Carmageddon II is fast approaching, with transportation officials shutting down a 10-mile stretch of the 405 Freeway this weekend for the second time in 14 months. Construction crews will use the closure between the 10 and 101 freeways to demolish the rest of the Mulholland Drive bridge as part of a freeway improvement process.
Though Southern Californians survived Carmageddon's first iteration relatively unscathed (some called it "Carmaheaven"), we shouldn't get too cocky when it comes to traffic -- that is, if the movies have anything to teach us.
It seems nearly every doomsday flick released over the last few decades features a traffic jam of epic proportions, from the mass exodus stuck on the highway, helplessly watching a horrific disaster in "Deep Impact" to the yellow cabs stuck in the quickly flooding streets of Manhattan in "The Day After Tomorrow."

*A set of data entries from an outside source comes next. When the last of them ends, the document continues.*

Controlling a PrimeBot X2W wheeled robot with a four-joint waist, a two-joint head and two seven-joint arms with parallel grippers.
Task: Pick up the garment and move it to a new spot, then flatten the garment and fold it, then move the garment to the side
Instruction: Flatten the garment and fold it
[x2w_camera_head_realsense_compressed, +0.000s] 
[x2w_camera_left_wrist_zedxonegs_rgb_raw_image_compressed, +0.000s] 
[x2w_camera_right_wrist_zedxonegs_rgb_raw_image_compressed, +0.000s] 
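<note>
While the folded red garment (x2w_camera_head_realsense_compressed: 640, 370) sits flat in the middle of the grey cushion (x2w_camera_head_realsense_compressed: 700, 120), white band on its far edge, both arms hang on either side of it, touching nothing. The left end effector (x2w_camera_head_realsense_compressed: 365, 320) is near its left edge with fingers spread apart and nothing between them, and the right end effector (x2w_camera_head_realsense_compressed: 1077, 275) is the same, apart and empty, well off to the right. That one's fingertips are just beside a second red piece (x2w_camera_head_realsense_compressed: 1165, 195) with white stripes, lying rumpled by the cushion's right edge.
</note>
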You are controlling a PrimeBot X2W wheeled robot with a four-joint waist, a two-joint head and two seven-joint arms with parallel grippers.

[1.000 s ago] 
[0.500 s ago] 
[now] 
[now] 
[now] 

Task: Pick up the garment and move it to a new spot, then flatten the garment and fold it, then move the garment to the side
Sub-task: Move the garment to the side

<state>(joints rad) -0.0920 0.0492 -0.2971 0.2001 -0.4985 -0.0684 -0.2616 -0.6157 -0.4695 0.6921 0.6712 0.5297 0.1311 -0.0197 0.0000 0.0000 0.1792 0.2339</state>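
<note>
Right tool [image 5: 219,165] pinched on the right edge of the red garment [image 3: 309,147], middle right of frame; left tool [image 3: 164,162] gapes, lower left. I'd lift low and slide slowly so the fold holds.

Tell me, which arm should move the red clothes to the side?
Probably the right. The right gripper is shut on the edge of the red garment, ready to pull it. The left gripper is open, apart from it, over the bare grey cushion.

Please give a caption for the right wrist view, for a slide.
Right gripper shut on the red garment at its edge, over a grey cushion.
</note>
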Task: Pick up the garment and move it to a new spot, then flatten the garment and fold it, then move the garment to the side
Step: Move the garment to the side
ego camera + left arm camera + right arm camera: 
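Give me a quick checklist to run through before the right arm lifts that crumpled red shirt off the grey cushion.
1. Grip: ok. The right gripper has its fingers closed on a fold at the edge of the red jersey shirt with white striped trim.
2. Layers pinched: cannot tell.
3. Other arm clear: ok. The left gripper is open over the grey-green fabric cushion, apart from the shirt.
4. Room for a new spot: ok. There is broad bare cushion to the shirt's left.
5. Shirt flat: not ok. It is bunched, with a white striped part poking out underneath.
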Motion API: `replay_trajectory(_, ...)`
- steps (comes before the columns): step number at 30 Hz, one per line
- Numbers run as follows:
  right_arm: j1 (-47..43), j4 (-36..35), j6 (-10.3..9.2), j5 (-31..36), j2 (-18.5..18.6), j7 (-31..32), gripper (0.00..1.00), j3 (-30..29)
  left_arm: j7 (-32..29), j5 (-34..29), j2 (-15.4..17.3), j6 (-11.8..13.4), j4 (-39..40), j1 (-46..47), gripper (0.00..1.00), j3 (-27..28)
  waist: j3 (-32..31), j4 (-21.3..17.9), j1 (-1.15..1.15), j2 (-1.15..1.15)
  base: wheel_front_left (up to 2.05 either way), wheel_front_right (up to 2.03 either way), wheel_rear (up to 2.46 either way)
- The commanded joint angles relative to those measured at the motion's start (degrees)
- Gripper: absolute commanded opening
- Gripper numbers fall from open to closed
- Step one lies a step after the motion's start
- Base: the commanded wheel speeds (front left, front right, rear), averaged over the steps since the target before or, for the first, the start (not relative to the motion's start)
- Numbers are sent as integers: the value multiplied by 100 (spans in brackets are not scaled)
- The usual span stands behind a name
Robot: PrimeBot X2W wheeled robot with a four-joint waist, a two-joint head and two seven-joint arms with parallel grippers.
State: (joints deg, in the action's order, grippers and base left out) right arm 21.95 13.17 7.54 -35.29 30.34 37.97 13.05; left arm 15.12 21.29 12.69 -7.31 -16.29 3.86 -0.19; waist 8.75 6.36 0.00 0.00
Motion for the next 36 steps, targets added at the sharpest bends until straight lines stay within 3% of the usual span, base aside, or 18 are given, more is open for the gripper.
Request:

Time and again, filmmakers have used traffic jams as tropes to create tension and trap characters in stress-inducing situations, like the drudgery of Ron Livingston's morning commute in the cult comedy "Office Space." The constant gridlock in "One Fine Day" brought out the best and worst in two single parents. And the famous eight-minute tracking shot of a traffic jam in Jean-Luc Godard's 1967 film, "Week End," serves as a commentary on the human condition.